Write out the opening lines of the data word for word, up to and including the line with "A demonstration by", and leave every picture and every later line out.

[Opening TASK DATA section]

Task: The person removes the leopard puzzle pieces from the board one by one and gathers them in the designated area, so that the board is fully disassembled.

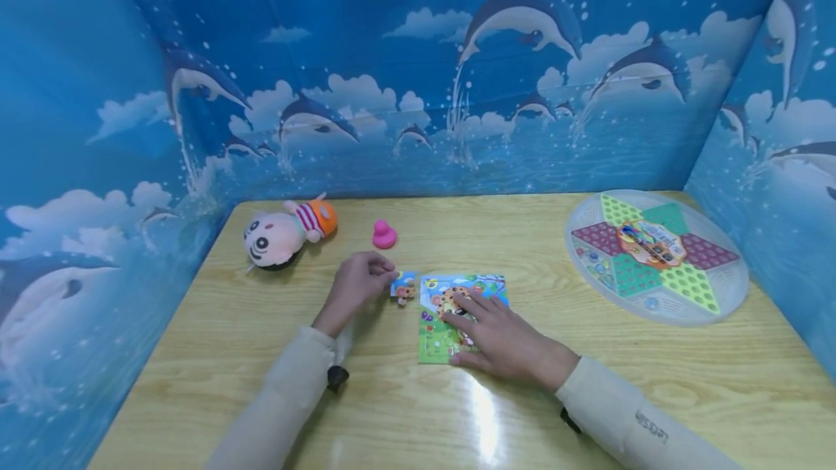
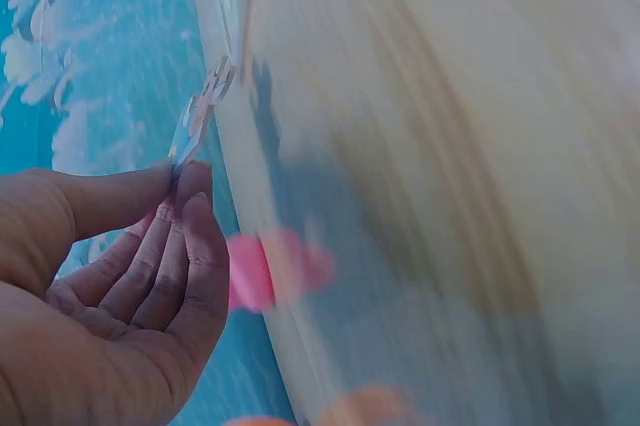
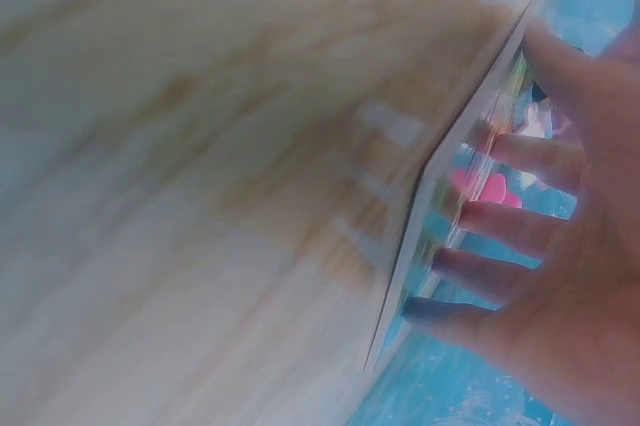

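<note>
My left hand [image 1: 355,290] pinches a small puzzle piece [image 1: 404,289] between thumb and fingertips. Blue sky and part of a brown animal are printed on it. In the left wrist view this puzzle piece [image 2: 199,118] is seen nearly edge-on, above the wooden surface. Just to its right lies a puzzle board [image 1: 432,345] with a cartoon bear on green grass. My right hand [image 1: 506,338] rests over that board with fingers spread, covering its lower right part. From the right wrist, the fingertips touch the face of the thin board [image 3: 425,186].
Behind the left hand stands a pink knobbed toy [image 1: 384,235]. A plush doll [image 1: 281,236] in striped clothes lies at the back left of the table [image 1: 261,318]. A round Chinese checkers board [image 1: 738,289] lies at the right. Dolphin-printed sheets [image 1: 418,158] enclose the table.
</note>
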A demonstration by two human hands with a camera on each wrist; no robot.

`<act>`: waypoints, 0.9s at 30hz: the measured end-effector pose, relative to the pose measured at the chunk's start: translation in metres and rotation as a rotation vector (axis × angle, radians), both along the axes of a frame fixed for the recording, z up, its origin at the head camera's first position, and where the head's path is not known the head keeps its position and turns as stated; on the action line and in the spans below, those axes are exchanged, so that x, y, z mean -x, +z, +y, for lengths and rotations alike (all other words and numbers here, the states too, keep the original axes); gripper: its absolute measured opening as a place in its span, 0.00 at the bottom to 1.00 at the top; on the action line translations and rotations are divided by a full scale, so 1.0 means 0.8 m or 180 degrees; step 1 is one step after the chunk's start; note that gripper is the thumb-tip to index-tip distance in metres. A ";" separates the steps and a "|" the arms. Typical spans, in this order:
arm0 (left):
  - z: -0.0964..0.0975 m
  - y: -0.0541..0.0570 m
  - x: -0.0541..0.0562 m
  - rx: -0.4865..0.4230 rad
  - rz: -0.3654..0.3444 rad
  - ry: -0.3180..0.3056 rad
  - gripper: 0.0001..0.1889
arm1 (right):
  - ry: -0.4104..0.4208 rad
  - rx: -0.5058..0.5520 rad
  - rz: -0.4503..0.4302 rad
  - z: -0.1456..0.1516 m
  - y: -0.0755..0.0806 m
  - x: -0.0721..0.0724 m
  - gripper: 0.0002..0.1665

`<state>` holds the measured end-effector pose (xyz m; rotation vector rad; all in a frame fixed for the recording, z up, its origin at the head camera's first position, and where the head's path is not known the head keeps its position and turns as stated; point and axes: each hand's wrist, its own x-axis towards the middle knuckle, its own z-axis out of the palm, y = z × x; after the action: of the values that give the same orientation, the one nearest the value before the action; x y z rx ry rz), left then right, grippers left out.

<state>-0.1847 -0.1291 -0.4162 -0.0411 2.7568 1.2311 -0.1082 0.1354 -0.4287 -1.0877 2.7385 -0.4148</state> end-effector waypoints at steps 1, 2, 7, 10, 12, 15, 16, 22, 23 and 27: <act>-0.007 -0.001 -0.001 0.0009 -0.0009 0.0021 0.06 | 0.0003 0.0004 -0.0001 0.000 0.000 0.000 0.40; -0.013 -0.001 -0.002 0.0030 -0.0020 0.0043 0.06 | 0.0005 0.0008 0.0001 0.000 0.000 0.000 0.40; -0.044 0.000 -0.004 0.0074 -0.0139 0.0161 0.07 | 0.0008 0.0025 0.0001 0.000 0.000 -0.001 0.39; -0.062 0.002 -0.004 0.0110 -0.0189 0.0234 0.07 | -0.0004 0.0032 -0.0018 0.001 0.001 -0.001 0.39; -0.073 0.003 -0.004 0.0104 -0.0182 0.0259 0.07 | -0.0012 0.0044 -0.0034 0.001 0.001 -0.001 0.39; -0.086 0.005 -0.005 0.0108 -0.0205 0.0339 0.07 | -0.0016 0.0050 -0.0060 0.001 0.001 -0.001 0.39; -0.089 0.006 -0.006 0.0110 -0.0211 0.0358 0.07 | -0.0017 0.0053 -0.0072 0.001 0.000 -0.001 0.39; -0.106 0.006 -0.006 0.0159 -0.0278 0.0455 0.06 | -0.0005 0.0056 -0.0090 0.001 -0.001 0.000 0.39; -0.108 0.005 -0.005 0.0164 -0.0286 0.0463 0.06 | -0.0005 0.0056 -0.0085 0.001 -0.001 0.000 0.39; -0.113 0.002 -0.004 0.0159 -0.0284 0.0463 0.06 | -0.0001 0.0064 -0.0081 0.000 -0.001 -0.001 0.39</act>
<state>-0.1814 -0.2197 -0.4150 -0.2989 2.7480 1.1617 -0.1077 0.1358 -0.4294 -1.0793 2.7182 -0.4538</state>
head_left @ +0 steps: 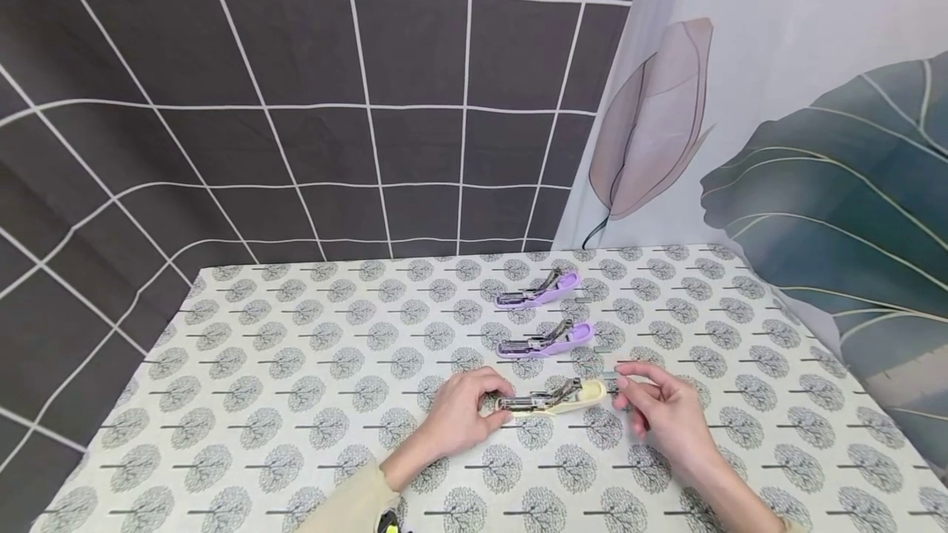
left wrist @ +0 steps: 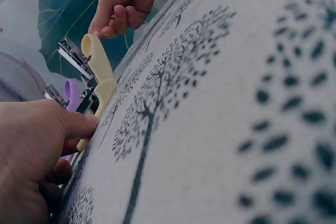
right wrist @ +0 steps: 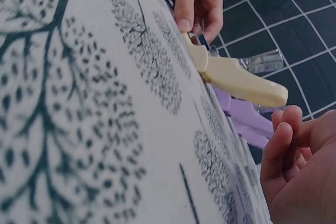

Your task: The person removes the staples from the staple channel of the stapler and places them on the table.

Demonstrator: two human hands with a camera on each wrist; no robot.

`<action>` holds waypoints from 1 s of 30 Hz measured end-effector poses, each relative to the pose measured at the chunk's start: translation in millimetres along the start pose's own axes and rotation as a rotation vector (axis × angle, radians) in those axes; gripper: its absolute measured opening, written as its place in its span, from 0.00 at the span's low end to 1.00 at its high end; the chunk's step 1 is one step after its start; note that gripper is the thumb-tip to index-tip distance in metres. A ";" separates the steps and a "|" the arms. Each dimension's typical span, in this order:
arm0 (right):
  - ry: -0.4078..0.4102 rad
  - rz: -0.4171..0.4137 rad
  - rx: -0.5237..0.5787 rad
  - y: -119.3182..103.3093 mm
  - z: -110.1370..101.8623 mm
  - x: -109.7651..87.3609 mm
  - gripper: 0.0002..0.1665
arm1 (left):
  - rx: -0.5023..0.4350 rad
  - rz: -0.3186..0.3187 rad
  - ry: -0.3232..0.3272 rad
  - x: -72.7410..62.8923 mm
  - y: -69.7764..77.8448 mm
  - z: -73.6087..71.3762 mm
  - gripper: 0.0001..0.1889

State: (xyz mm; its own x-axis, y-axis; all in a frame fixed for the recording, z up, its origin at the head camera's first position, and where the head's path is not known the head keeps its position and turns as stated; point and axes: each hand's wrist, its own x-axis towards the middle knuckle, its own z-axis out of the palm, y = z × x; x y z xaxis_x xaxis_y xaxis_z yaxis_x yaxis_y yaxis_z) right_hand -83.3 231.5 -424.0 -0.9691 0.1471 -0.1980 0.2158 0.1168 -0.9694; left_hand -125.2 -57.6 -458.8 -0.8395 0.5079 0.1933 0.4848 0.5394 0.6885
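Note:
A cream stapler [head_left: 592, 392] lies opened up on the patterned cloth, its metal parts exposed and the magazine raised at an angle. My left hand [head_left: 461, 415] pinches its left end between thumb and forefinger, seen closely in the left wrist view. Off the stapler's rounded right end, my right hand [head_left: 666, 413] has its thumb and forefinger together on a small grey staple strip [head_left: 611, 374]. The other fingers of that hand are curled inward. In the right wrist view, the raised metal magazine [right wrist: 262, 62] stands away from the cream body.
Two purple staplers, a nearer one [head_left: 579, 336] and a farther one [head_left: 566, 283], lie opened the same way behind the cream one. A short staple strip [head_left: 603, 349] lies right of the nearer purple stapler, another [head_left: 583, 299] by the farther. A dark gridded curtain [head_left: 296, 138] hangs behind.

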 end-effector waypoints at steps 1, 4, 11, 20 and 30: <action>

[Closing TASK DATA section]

_REPLY_.
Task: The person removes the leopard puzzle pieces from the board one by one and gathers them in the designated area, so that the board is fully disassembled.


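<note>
My left hand [image 1: 355,290] pinches a small puzzle piece [image 1: 404,289] between thumb and fingertips. Blue sky and part of a brown animal are printed on it. In the left wrist view this puzzle piece [image 2: 199,118] is seen nearly edge-on, above the wooden surface. Just to its right lies a puzzle board [image 1: 432,345] with a cartoon bear on green grass. My right hand [image 1: 506,338] rests over that board with fingers spread, covering its lower right part. From the right wrist, the fingertips touch the face of the thin board [image 3: 425,186].
Behind the left hand stands a pink knobbed toy [image 1: 384,235]. A plush doll [image 1: 281,236] in striped clothes lies at the back left of the table [image 1: 261,318]. A round Chinese checkers board [image 1: 738,289] lies at the right. Dolphin-printed sheets [image 1: 418,158] enclose the table.
</note>
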A demonstration by two human hands with a camera on each wrist; no robot.

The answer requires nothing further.